Can I be sure Google doesn't have my fingerprint?

Zeekunst

I just installed GrapheneOS. I haven't configured Fingerprint Unlock. Can we be sure, since the fingerprint scanner is in the screen and my finger will now and then be on it, that the fingerprint isn't stored/sent anywhere? (To Google?)

nandohyphen1

Zeekunst Can we be sure, since the fingerprint scanner is in the screen and my finger will now and then be on it, that the fingerprint isn't stored/sent anywhere? (To Google?)

I personally can't be sure, but I'm quite fairly confident that the fingerprint is is not sent anywhere off of the device because of the security features GrapheneOS provides. I don't use the fingerprint unlock, but generally speaking, I'd trust GrapheneOS with my fingerprint more than I'd trust Apple or Google. If you haven't read these they may be of interest
https://grapheneos.org/features#more-secure-fingerprint-unlock

https://grapheneos.org/features#two-factor-fingerprint-unlock

Dumdum

Zeekunst
https://grapheneos.org/faq#default-connections

DeletedUser433

yes

secrec

If you were running the factory installed operating system, then you couldn't be sure, but if you're running GrapheneOS, then all the google spyware is not there, so definitely not stealing your fingerprints.

de0u

secrec If you were running the factory installed operating system, then you couldn't be sure, but if you're running GrapheneOS, then all the google spyware is not there, so definitely not stealing your fingerprints.
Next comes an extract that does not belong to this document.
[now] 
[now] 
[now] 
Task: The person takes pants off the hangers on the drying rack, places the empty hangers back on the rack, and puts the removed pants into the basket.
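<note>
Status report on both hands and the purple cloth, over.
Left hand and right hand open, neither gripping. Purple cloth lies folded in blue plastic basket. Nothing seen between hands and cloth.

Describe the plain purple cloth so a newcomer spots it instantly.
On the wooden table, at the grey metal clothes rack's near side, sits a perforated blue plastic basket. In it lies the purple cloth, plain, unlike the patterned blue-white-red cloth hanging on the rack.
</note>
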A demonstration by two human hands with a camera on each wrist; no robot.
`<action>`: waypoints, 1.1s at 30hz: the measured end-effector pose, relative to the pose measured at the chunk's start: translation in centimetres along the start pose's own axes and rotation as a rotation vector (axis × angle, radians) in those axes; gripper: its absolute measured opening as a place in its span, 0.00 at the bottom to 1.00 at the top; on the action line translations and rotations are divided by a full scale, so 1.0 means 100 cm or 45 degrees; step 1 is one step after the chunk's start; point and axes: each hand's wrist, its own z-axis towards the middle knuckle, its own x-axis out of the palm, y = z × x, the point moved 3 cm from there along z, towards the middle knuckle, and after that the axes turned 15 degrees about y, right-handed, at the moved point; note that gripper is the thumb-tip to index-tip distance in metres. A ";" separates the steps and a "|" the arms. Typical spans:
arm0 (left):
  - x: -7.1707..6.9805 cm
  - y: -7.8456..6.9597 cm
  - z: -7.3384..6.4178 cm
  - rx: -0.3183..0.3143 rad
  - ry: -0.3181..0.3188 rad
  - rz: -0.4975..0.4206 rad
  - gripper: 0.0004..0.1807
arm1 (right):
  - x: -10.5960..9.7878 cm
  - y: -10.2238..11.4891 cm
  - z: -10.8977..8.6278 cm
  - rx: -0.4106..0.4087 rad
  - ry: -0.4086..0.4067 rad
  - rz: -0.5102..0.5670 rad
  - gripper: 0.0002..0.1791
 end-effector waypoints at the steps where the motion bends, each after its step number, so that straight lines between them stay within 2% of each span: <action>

A lot is known about the Android fingerprint system. According to the design, fingerprint pictures are not stored, only profiles, and they are secured inside the trusted key/DRM system. If the OS doesn't have a fingerprint image, it can't steal it.

Of course it's possible that Google's representations about how the system works are inaccurate. But people have inspected Android phones to break into them through the fingerprint system (source), and they did not report that the implementation diverged from the spec in that way (sadly, they did not test their attack on Pixel devices).